REQUIREMENT:
Among the lines below, keep only those from the one containing "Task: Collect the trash" through the one containing "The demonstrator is", and reproduce them exactly.

RECORDED DATA:
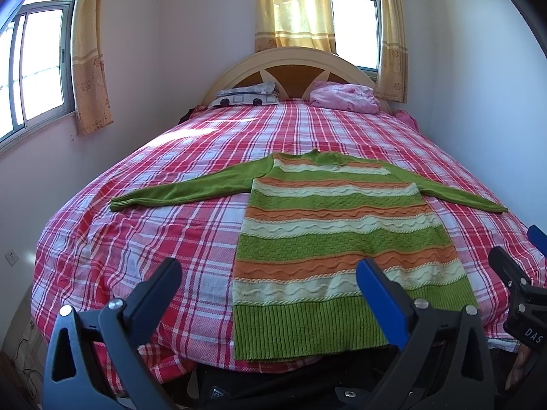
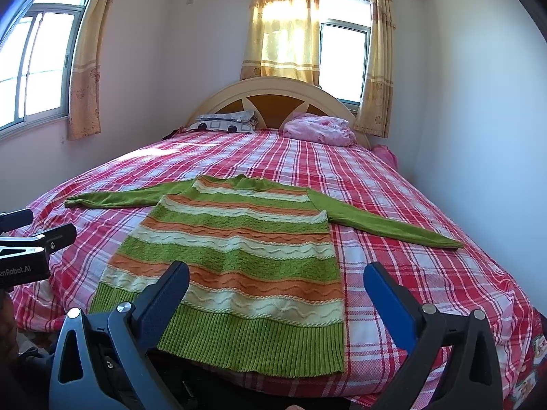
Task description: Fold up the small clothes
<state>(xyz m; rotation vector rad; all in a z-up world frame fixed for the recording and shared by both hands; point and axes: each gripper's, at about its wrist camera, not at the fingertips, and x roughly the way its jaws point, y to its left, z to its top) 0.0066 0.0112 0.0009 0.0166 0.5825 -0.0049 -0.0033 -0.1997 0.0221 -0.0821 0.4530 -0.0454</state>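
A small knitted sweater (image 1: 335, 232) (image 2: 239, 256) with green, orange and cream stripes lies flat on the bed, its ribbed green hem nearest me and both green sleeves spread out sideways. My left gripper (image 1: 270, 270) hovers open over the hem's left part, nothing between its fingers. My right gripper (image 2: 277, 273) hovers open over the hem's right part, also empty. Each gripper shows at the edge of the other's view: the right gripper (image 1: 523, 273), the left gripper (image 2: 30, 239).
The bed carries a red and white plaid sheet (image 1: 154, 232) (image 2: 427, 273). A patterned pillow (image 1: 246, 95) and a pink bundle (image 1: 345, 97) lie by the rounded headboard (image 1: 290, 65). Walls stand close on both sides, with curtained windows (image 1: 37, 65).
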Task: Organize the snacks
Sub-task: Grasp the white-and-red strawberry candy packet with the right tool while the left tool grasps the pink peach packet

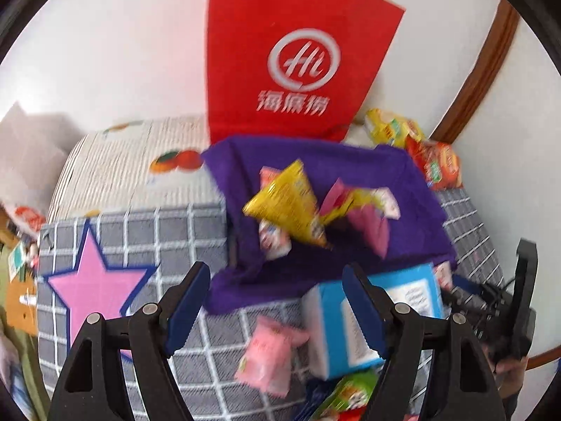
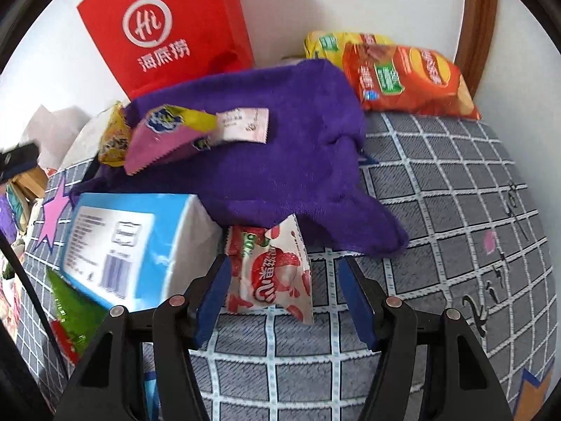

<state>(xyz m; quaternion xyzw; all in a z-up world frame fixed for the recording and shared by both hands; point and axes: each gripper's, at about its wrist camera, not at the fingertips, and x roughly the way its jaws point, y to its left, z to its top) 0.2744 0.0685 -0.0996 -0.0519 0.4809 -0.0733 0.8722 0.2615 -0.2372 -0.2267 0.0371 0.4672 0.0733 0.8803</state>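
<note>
A purple cloth (image 1: 315,161) (image 2: 280,147) lies on a grey checked bed cover (image 1: 175,238) (image 2: 438,210), with several snack packets on it: a yellow one (image 1: 291,203) and pink ones (image 1: 371,224) (image 2: 157,144). My left gripper (image 1: 277,298) is open and empty, above a pink packet (image 1: 270,354) and beside a blue-and-white box (image 1: 354,319) (image 2: 129,238). My right gripper (image 2: 284,294) is open, its jaws either side of a red-and-white strawberry packet (image 2: 270,270) that lies partly under the cloth's edge.
A red paper bag (image 1: 298,52) (image 2: 168,28) stands against the white wall. Orange (image 2: 410,77) and yellow (image 2: 336,42) chip bags lie at the back by a brown wooden frame (image 2: 480,17). A green packet (image 2: 70,319) lies under the box.
</note>
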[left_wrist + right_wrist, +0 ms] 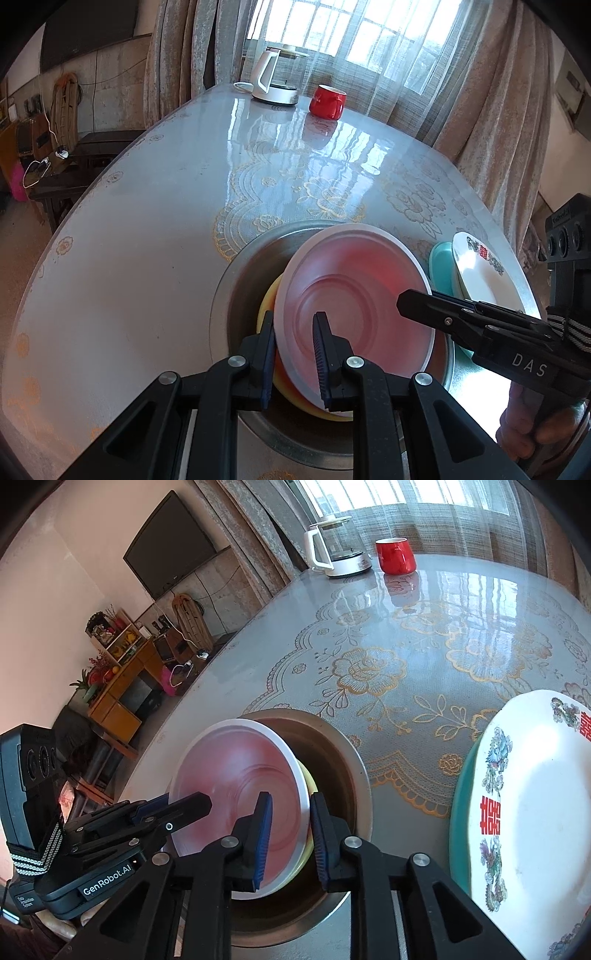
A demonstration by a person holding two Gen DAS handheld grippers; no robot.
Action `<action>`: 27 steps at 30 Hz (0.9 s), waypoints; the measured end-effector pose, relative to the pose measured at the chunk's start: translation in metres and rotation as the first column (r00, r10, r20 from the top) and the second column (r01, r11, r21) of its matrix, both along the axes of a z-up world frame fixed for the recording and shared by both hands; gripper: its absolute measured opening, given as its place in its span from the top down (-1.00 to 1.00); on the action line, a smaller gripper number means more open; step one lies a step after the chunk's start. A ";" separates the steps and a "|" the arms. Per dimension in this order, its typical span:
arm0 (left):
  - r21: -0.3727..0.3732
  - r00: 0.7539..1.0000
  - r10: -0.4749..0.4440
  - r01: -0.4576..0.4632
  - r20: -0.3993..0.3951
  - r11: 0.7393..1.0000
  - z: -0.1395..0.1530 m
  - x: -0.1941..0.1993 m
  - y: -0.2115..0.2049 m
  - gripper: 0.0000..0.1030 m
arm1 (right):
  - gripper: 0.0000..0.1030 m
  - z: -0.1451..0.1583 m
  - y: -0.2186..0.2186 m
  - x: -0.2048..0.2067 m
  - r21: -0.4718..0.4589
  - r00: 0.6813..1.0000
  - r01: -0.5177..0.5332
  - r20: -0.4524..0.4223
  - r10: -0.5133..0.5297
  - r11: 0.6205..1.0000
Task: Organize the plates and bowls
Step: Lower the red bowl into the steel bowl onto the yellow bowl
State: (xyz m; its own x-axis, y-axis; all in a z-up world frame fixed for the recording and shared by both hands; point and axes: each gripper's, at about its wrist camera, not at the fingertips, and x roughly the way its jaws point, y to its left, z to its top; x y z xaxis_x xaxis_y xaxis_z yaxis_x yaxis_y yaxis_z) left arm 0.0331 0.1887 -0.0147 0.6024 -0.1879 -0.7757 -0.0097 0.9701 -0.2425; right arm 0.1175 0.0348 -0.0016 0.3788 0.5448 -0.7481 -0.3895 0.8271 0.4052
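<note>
black left gripper [295,363], blue ribbed pads [320,365], silver screws.

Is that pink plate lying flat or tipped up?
Tipped up: the pink plate stands on edge in the metal basin, leaning on a yellow dish.

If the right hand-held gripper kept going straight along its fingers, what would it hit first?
Probably the pink plate: its rim already sits between the right hand-held gripper's fingers. Beyond that lie the yellow dish and the steel basin's inside wall, though depth is hard to judge.
</note>
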 end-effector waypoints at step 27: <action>0.067 0.999 0.019 -0.022 0.041 0.997 0.005 -0.012 -0.004 0.48 | 0.43 0.006 -0.010 -0.030 -0.024 0.998 0.063 0.032 -0.062 0.998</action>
State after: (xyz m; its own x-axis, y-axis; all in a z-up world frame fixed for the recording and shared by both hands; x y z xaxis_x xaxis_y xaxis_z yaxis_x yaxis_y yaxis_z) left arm 0.0214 0.1845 -0.0100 0.6367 -0.1230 -0.7613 -0.0212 0.9840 -0.1767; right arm 0.0873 0.0251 0.0043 0.4349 0.5008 -0.7483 -0.3485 0.8599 0.3730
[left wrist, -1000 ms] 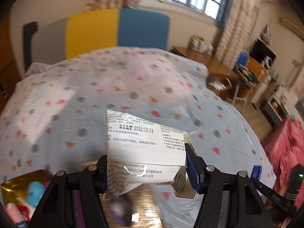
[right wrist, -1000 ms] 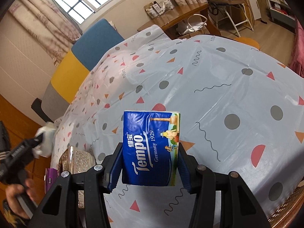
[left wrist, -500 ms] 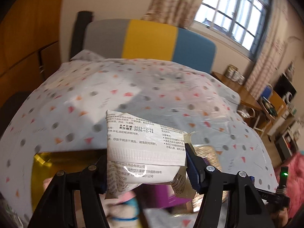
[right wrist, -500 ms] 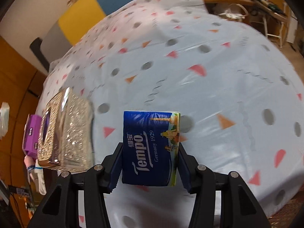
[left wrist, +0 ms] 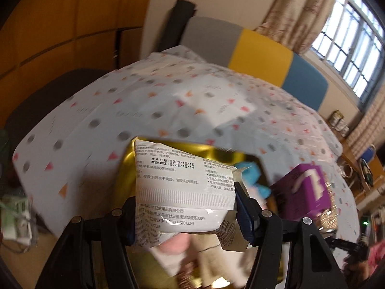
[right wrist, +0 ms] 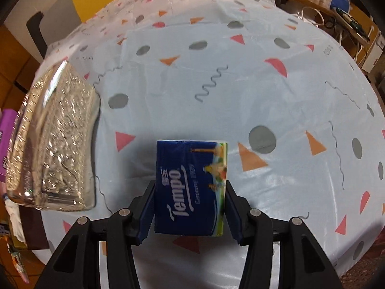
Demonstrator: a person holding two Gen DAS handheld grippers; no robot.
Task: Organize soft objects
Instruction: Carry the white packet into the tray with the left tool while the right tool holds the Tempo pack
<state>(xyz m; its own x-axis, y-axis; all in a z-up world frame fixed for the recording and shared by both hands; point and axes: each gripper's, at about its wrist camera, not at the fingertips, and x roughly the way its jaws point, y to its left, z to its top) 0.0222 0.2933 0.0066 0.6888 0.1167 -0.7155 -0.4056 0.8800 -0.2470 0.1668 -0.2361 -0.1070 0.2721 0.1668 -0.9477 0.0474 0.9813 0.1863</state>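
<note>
Left wrist view: the left gripper (left wrist: 186, 207) pinches a white crinkled plastic packet printed with black text (left wrist: 182, 192), its pads pressing on both sides. The packet hangs over a shiny gold tray (left wrist: 125, 168) that sits at the near edge of a table covered by a pale blue cloth with coloured dots and triangles (left wrist: 144, 110). Inside the tray, partly hidden behind the packet, lie a bright blue soft toy (left wrist: 252, 175) and other blurred pale soft things I cannot identify. A purple box (left wrist: 305, 190) stands just right of the tray. So some soft things appear gathered already, and this packet looks about to join them but is not released.

Right wrist view: the right gripper (right wrist: 190, 209) is clamped on a dark blue Tempo tissue pack (right wrist: 190, 187), held upright above the same patterned cloth (right wrist: 264, 84). A silver embossed tissue box (right wrist: 55, 144) sits to the left, well apart from the pack, with the purple box (right wrist: 7, 132) at the far left edge. No tray shows here, so I judge this pack has further to travel. Both held items remain to be set down.
</note>
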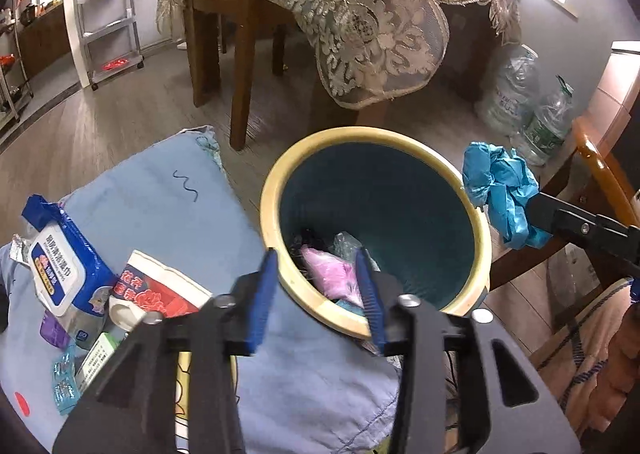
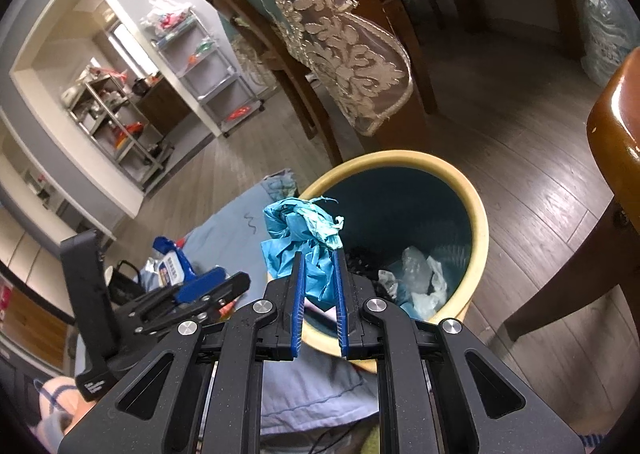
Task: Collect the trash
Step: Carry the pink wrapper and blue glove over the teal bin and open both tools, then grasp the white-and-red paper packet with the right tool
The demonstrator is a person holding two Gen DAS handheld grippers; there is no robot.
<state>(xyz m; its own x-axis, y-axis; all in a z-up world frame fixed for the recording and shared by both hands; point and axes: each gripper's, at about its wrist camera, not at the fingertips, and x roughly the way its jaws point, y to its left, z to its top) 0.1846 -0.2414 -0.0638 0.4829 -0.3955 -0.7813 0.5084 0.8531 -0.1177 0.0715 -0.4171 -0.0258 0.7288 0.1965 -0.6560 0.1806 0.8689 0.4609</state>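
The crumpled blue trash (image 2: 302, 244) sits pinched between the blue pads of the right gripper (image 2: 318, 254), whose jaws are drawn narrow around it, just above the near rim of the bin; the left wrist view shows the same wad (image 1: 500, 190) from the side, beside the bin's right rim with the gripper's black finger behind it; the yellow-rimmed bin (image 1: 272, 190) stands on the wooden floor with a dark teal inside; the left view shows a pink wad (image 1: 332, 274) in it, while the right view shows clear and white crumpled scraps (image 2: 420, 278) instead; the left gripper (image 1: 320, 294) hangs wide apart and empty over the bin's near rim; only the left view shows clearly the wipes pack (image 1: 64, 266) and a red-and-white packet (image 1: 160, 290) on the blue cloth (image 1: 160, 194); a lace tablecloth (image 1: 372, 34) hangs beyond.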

SOLUTION TO THE PROBLEM:
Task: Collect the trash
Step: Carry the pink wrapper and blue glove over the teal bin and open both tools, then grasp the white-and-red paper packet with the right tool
The demonstrator is a person holding two Gen DAS handheld grippers; there is no robot.

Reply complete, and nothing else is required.